Aux quatre films que Film Factory présentera à l'EFM s'ajouteront trois ou quatre achats cannois et autant à Toronto et à l'AFM (American Film Market). La société se concentrera en effet sur 10 à 12 films par an. "Je ne souhaite pas gérer du volume, mais préfère être sélectif", affirme Canales, pour lequel ce qui compte le plus est de "travailler avec les meilleurs producteurs existant en Espagne, ceux dont les projets s'adressent aussi à l'étranger".

Les visées internationales de ses titres sont au coeur de sa stratégie. Cet élément est "de plus en plus fréquent ces dernières années grâce au grand talent de la nouvelle génération des réalisateurs et à l'approche internationale des nouveaux producteurs", souligne Canales. Les sociétés de production qui s'assurent systématiquement du potentiel international d'un projet avant de le mettre en route sont nombreuses (il y a par exemple Morena Films, Mod Producciones, Rodar y Rodar, Vaca Films et Apaches Entertainment, pour n'en citer que quelques unes). Film Factory veut leur offrir de "consolider cette internationalisation en créant un lien plus fort avec les producteurs et les talents".
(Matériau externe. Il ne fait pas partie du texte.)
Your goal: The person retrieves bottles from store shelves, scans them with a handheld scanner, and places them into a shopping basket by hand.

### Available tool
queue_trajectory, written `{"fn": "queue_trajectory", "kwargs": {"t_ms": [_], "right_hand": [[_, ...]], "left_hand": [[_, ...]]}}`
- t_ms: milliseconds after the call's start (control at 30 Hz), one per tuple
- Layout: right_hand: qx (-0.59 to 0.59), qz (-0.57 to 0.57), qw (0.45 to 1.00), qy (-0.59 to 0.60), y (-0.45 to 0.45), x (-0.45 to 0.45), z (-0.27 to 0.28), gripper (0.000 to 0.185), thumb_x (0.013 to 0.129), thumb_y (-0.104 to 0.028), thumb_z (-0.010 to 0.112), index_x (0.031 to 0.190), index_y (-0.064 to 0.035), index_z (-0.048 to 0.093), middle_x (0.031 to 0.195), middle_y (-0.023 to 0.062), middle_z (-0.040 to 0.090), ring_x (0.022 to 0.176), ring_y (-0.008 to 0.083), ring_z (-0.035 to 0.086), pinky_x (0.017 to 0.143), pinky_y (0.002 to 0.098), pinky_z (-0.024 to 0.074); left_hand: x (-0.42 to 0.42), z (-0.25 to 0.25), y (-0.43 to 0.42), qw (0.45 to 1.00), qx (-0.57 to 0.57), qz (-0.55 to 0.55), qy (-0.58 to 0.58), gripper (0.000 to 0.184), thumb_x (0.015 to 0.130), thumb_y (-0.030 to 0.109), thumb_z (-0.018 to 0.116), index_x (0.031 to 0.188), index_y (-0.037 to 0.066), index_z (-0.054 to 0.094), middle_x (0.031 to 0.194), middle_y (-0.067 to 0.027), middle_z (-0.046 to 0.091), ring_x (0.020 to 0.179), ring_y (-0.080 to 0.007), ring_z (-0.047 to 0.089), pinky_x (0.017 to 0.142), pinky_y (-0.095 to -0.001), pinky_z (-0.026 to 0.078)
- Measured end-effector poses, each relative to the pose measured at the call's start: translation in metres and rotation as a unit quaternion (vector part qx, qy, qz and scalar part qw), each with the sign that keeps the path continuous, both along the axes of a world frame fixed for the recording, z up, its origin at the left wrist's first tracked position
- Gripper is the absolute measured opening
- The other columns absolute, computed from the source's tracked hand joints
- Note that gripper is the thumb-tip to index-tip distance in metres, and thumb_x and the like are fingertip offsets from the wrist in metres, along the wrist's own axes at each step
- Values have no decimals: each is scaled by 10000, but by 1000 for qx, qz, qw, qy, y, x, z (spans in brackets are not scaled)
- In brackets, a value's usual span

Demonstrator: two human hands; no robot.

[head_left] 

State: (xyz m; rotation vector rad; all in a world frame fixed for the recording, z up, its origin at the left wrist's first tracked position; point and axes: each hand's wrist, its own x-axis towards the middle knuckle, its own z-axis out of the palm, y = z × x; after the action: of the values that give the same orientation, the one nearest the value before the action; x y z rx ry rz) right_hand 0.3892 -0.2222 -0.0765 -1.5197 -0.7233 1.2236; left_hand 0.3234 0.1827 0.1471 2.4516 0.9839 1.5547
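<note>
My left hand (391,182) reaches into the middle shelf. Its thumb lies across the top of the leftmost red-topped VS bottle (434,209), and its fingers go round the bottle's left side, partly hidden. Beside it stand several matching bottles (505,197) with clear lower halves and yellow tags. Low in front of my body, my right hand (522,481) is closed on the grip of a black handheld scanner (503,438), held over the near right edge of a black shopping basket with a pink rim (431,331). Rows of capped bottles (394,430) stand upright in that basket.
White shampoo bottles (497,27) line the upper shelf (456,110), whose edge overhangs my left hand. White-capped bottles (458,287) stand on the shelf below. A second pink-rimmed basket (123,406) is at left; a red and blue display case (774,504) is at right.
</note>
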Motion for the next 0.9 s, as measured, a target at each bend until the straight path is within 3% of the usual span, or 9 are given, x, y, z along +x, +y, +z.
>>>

Les pré-ventes, peu exploitées en Espagne, sont un des moyens que Canales pense utiliser, bien que cela suppose un rapprochement significatif avec ceux qui font les films, car "quand vient le moment de positionner un film à l'étranger, plus on a rejoint tôt un projet mieux c'est, tant qu'il y a un scénario, un casting, une date, des financements d'assurés, des garanties en somme. C'est la seule manière de bien travailler sur le film".